快速恢復(fù)主節(jié)點(diǎn),將主節(jié)點(diǎn)的PG庫設(shè)置為從庫随静。
# 修改253從庫免密配置八千,可以提前設(shè)置好吗讶,不需要此處配置了
/etc/postgresql/13/main/pg_hba.conf
host replication replica 172.19.48.253/20 trust
# 切換用戶
su - postgres
# 清理數(shù)據(jù)
rm -rf /data/harbor_nas/pgsql/data/*
# 同步254數(shù)據(jù)到253
pg_basebackup -h 172.19.48.254 -p 5432 -U replica -Fp -Xs -Pv -R -D /data/harbor_nas/pgsql/data/
echo "standby_mode = 'on'" > /data/harbor_nas/pgsql/data/standby.signal
# 修改253配置
vim /etc/postgresql/13/main/postgresql.conf
primary_conninfo = 'host=172.19.48.254 port=5432 user=replica password=Deniss_12PRO@@@'
recovery_target_timeline = latest
max_connections = 100
hot_standby = on
max_standby_streaming_delay = 30s
wal_receiver_status_interval = 10s
hot_standby_feedback = on
# 啟動253PG服務(wù)
systemctl start postgresql@13-main.service
- 在當(dāng)前主節(jié)點(diǎn)254登錄驗(yàn)證集群復(fù)制是否正常.

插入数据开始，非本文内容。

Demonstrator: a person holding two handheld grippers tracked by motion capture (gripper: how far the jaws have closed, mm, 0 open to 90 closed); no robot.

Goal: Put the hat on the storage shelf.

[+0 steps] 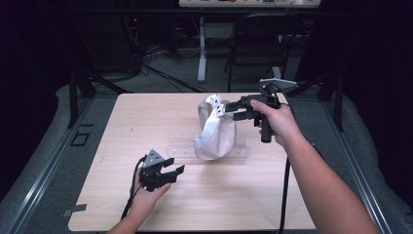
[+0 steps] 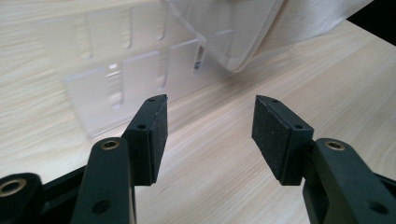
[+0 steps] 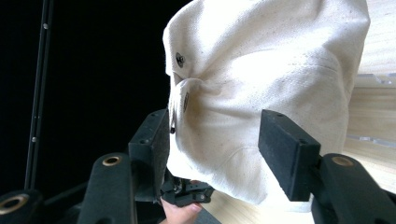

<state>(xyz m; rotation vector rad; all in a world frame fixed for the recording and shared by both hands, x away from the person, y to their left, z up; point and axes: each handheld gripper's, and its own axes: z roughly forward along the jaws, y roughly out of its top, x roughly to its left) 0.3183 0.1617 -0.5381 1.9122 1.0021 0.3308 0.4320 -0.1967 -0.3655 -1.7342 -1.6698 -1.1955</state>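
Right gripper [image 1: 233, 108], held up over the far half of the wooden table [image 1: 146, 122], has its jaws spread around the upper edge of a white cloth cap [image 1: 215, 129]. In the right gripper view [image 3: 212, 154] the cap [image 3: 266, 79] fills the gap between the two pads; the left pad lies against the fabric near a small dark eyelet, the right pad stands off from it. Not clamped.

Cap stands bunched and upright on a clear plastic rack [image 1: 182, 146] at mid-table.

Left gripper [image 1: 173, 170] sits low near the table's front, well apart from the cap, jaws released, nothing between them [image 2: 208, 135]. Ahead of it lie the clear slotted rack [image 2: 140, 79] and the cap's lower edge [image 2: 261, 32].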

# 登錄節(jié)點(diǎn)驗(yàn)證當(dāng)前同步是否正常
psql -h localhost -p 5432 -U postgres
postgres=# select client_addr,sync_state from pg_stat_replication;
client_addr | sync_state
---------------+------------
172.19.48.253 | async
- 如果想將原來的庫基本恢復(fù)成主庫,只需要清理掉standby.signal文件恋捆,在原來的從庫上的數(shù)據(jù)目錄中新建standby.signal文件照皆,并且將
standby_mode = 'on'
配置好,重啟PG服務(wù)即可沸停。
災(zāi)難性故障恢復(fù)
對于不可抗拒因素是比較極端的情況膜毁,任何人都無法預(yù)料,包括當(dāng)前的各種云廠商愤钾,我們只把能想到的瘟滨,能做到的全部做好,我這邊已經(jīng)做了PG數(shù)據(jù)庫的全備上傳到了OSS上能颁,Harbor的鏡像數(shù)據(jù)阿里云NFS一份杂瘸,OSS一份,想要災(zāi)難性恢復(fù)必須保證如下倆個(gè)前提:
PG數(shù)據(jù)庫全備可用(注意:必須可以承受丟失全備時(shí)間起止到故障時(shí)間的數(shù)據(jù))伙菊。

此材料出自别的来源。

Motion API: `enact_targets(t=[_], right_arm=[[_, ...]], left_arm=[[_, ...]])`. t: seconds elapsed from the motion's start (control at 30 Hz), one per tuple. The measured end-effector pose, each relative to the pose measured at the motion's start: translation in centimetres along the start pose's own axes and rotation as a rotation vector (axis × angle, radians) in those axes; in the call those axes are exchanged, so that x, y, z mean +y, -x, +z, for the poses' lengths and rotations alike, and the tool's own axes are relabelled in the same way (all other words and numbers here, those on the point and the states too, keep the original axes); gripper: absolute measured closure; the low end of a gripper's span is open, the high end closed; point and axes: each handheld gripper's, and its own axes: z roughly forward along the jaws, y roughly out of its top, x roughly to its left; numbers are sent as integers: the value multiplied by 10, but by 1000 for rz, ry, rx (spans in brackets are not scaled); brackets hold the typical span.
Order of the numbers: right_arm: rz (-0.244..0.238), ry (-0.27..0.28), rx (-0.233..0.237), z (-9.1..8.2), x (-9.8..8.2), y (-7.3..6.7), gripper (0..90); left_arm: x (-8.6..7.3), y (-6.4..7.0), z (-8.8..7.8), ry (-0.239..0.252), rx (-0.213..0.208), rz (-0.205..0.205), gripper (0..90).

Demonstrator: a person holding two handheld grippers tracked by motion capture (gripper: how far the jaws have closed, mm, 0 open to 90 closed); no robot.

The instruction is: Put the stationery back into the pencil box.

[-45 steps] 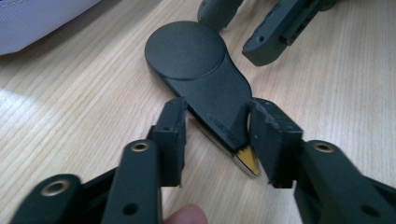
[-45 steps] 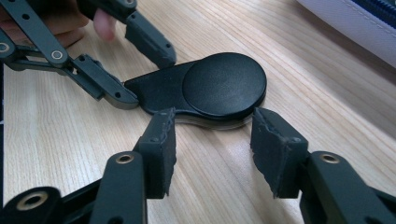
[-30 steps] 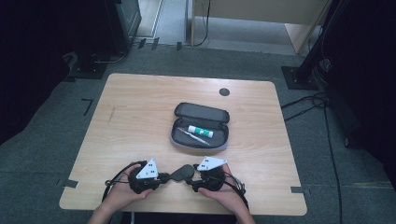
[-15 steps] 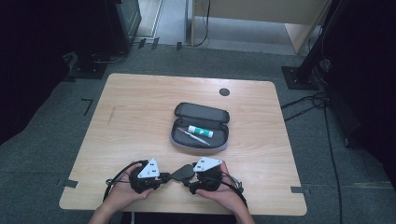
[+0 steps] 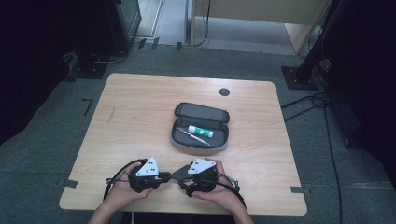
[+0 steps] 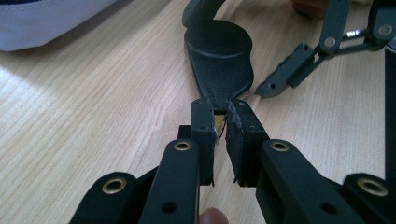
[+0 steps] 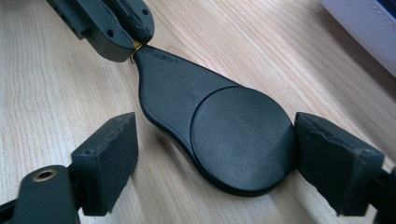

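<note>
A flat black teardrop-shaped object (image 5: 177, 173) lies on the wooden table (image 5: 140, 107) near its front edge, between my two grippers. My left gripper (image 6: 220, 112) is shut on its narrow tip. The object's round end (image 6: 219, 60) lies beyond that tip in the left gripper view. My right gripper (image 7: 219, 149) straddles that round end (image 7: 243, 140). Its jaws have just been opening; the left pad (image 7: 109, 154) stands clear of the object and the right pad (image 7: 327, 163) sits right at the disc's edge. The left gripper (image 7: 135, 42) shows at the top of the right gripper view.
An open grey pencil case (image 5: 180, 138) lies at the table's middle, holding a green-and-white tube (image 5: 201, 132) and a thin pen (image 5: 192, 137). A dark round grommet (image 5: 224, 92) sits near the far edge. Cables trail from both grippers by the person's hands.
The right gripper has edged slightly left toward the left gripper. The left gripper and the pencil case have stayed put.
</note>
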Motion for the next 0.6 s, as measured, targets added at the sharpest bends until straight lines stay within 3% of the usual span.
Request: enact_targets(t=[0.6], right_arm=[[-3,-4,2,1,1,-1,141]], left_arm=[[8,4,-3,12,-18,-8,823]])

阿里云NFS或者OSS中的Harbor鏡像數(shù)據(jù)文件可用胧沫。
恢復(fù)步驟:搭建一個(gè)單節(jié)點(diǎn)PG,全備導(dǎo)入占业,Harbor中的配置使用單節(jié)點(diǎn)PG绒怨,Redis本地或者h(yuǎn)arbor啟動的都可以,然后使用docker-compose啟動即可谦疾,具體操作步驟不在敘述南蹂。

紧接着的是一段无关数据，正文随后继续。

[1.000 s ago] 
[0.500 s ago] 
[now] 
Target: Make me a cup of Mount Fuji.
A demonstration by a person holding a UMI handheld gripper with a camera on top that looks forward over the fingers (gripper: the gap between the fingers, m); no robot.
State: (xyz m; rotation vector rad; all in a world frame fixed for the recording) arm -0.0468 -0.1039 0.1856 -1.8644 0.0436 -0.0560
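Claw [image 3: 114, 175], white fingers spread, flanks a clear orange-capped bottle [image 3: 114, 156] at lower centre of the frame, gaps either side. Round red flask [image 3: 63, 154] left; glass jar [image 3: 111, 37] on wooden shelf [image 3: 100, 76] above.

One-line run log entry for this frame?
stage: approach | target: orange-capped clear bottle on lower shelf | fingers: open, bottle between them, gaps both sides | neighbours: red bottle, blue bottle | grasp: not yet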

但是這樣并不是最快的方法,還有沒有更好的方案呢念恍?當(dāng)然有了六剥,使用云服務(wù),一切都交給云峰伙,但是就算是云也不可能保證100%的可用性疗疟,此處的災(zāi)難性故障恢復(fù),僅做拋磚引玉瞳氓,并不是最終的解決方案策彤,只是給大家提供一個(gè)可以展開思考的思路,如果大家有更完美完善的方案匣摘,歡迎一起交流店诗。
歡迎搜索k8stech 公眾號(Kubernetes技術(shù)棧)關(guān)注云原生與SRE、運(yùn)維開發(fā)等技術(shù)文摘音榜。